New Orleanians consider themselves to be oyster connoisseurs; enjoy them fried, chargrilled, or raw. Those in the know ask that raw oysters be opened in their presence, preferably while seated at a marble counter. Opinions are mixed on whether these should be consumed plain or topped with a mixture of ketchup, pepper sauce, horseradish and lemon juice. Other recipes include Oysters Bienville, oysters on a half shell covered in a shrimp, cream and cheese sauce, or Oysters Rockefeller, flavored with absinthe and covered in spinach.
These fried dough squares, dusted with a healthy sprinkling of powdered sugar, are a New Orleans staple and a precursor to the doughnuts of today. The word beignet is both a Celtic term meaning ‘to raise’ and the French word for ‘fritter’. The sweet treat has been connected to Mardi Gras in France since at least the 16th century, and the recipe was brought to New Orleans by French colonists in the 1700s. Cafe du Monde in the French Quarter is the most famous place offering these puffy treats, which are historically served with a cafe au lait.
Red beans and rice has a long history as the quintessential New Orleans Monday meal. In a previous era, Mondays were typically a day for cleaning house and women would prepare this simple dish by letting the beans stew while they tended to the laundry and other chores. Beans were usually flavored with the hambone of the previous night’s meal. Although this Monday cleaning tradition has long since expired, many families and restaurants continue to observe the first day of the work week with this tasty and easy to prepare dish. Today red beans and rice are usually accompanied by sausage or pork chops.
Crawfish are a celebrated crustacean at many New Orleans gatherings, known to the Louisiana crowd as ‘mudbugs’. The word étouffée derives from the term ‘to smother’ which perfectly describes this stew like dish. Engulfed in a season roux, this meal bears similarities to gumbo, although the lack of tomatoes gives it a lighter colour. Étouffée was originally popular in the Bayou backwaters of Louisiana and thus a very popular Cajun meal. Around 25 years ago a waiter working in a Bourbon St. establishment brought the dish in to work to serve to his boss who became very fond of the meal. Étouffée was thus introduced to the city and has since proved a popular food.

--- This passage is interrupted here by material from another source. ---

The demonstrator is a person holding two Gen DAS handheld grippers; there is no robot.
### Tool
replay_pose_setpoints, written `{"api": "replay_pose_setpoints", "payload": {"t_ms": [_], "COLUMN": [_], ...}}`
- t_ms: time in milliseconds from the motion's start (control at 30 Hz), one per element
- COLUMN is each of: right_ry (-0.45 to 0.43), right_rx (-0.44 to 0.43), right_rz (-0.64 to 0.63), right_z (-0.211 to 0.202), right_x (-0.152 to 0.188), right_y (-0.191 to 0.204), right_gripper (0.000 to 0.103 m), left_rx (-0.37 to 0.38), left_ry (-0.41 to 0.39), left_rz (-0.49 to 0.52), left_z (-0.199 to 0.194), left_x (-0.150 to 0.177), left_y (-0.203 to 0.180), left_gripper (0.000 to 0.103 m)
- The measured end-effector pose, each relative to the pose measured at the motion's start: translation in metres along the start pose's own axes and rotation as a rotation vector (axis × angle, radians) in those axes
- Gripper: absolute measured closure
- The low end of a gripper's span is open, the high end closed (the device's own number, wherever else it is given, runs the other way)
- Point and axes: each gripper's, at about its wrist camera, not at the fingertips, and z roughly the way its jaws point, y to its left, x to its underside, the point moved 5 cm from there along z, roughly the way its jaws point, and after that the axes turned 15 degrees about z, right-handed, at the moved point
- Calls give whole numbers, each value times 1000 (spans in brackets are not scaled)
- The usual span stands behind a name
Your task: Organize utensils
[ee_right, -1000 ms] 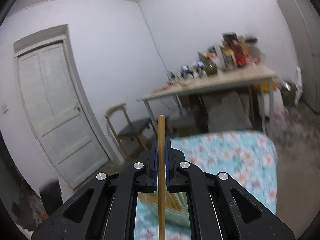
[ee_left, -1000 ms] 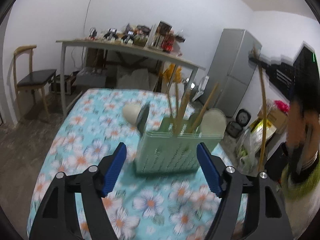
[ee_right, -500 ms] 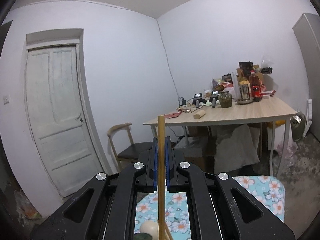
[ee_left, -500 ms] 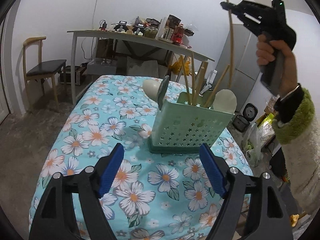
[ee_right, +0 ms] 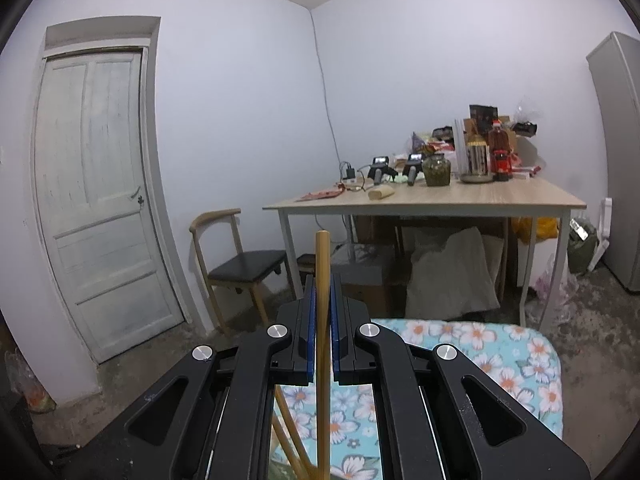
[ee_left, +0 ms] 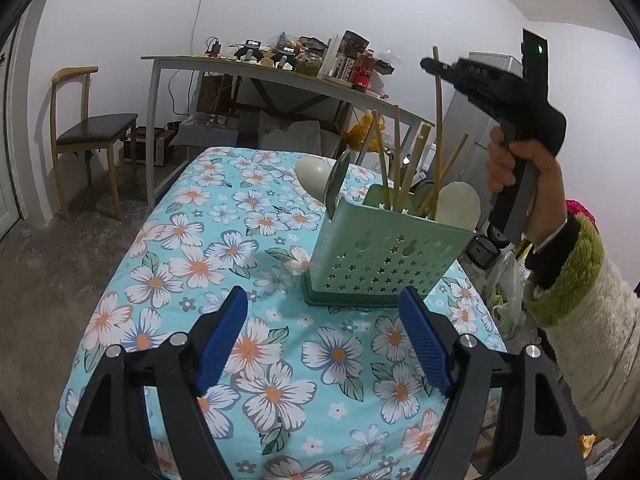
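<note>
The right gripper (ee_right: pixel 322 328) has its jaws clamped on a bamboo chopstick (ee_left: pixel 439 120) hanging near-vertical straight below them into the green utensil holder (ee_left: pixel 384 256), which sits just ahead of the left gripper (ee_left: pixel 322 336), whose jaws stand apart and empty.

No text, label or number is sharp enough to read anywhere here
</note>
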Motion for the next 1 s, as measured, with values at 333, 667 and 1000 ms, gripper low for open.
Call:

Created at Brennan’s restaurant in honor of Owen Brennan’s friend Dick Foster in 1951, Bananas Foster is comprised of bananas and a sauce made from butter, brown sugar, cinnamon, rum and banana liqueur, set aflame and accompanied by ice cream. The process of flambé is frequently turned into a tableside performance. The dish has since spread and today is served at many establishments both in New Orleans and around the world. Brennans New Orleans is still in operation and continues to serve up the classic dish which put it on the map.